The problem =
In the entries below, find the line with "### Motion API" and the line with "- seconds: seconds"; give again those lines and every line between them, exactly.
Given data Start Marker
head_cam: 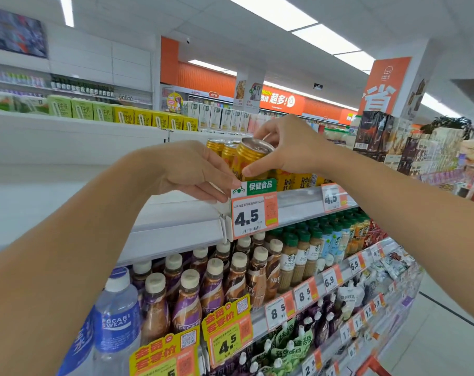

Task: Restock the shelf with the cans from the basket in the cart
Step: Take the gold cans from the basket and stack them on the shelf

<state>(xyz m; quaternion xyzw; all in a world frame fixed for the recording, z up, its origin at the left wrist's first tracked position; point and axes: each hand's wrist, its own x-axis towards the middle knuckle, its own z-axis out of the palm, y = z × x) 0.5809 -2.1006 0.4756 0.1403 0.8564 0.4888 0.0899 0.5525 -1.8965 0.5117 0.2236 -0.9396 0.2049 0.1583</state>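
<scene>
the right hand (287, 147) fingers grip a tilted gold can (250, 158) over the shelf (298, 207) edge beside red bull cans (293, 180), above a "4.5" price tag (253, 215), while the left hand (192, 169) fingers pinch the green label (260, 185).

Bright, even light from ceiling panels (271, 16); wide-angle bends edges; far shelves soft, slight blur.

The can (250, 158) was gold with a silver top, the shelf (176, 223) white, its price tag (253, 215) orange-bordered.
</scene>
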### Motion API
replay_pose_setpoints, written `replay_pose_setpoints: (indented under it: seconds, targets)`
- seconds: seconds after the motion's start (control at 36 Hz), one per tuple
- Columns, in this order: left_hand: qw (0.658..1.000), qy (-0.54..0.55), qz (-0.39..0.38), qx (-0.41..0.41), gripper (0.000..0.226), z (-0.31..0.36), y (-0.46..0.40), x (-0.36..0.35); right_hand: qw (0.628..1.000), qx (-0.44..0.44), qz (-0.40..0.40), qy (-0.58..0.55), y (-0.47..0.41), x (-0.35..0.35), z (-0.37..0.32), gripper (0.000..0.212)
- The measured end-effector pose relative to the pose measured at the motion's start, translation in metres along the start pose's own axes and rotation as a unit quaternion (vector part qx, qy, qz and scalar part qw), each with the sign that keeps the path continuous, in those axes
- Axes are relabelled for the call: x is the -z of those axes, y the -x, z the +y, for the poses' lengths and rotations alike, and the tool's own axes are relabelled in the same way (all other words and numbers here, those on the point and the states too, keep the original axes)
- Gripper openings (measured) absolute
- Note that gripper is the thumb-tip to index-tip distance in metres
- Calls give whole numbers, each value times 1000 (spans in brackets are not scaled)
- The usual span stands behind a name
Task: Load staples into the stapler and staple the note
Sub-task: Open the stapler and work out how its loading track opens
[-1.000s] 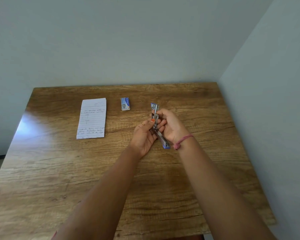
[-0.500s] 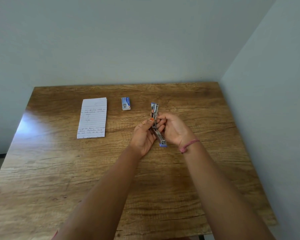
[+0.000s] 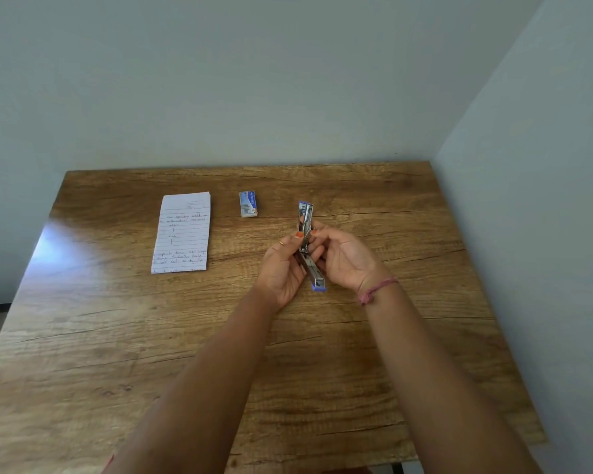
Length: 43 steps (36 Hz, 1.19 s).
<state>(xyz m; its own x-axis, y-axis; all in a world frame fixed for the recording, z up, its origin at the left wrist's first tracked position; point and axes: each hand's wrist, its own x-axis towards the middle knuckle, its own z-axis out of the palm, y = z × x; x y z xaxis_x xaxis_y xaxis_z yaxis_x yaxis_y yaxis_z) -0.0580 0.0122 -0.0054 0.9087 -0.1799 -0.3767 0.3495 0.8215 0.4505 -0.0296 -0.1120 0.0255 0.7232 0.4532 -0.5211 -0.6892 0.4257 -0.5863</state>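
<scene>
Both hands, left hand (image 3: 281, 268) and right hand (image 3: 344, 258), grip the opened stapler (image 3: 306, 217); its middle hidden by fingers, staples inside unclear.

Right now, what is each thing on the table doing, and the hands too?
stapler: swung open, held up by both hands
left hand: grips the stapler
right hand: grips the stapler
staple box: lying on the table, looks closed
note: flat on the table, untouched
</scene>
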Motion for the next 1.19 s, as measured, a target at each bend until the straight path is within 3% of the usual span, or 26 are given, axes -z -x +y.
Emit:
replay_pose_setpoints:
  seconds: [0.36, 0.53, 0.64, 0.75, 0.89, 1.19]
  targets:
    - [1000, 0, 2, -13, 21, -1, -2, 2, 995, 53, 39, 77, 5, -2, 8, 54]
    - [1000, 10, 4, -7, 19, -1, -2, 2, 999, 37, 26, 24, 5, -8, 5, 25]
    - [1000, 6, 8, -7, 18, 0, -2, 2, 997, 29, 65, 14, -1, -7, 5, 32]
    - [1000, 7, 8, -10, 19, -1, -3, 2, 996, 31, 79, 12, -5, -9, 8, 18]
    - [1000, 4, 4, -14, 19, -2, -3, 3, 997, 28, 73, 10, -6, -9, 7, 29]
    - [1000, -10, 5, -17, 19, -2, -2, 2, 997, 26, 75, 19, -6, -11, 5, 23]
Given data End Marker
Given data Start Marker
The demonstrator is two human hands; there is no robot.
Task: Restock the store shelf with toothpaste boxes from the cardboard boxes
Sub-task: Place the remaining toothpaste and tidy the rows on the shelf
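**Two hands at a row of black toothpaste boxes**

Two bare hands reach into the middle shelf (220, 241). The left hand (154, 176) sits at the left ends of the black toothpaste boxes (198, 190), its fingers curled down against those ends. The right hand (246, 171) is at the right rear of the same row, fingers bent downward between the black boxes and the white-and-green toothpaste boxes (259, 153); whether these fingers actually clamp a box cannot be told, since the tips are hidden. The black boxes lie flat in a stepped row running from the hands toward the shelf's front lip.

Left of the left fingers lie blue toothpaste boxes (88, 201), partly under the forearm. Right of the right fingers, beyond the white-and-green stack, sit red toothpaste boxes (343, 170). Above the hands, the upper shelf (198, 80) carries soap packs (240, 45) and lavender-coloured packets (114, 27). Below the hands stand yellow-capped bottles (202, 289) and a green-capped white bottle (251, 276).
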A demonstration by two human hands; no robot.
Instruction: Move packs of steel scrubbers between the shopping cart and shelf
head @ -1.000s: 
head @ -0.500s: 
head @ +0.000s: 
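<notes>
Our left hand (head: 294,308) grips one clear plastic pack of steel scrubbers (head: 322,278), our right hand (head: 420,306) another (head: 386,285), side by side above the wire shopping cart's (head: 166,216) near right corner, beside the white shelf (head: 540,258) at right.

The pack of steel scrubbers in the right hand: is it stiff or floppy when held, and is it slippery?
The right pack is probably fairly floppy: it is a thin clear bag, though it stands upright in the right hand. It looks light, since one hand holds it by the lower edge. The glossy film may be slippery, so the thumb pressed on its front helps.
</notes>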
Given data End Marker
Exercise solution =
### Motion API
replay_pose_setpoints, written `replay_pose_setpoints: (indented under it: seconds, targets)`
- seconds: seconds after the motion's start (control at 36 Hz), one per tuple

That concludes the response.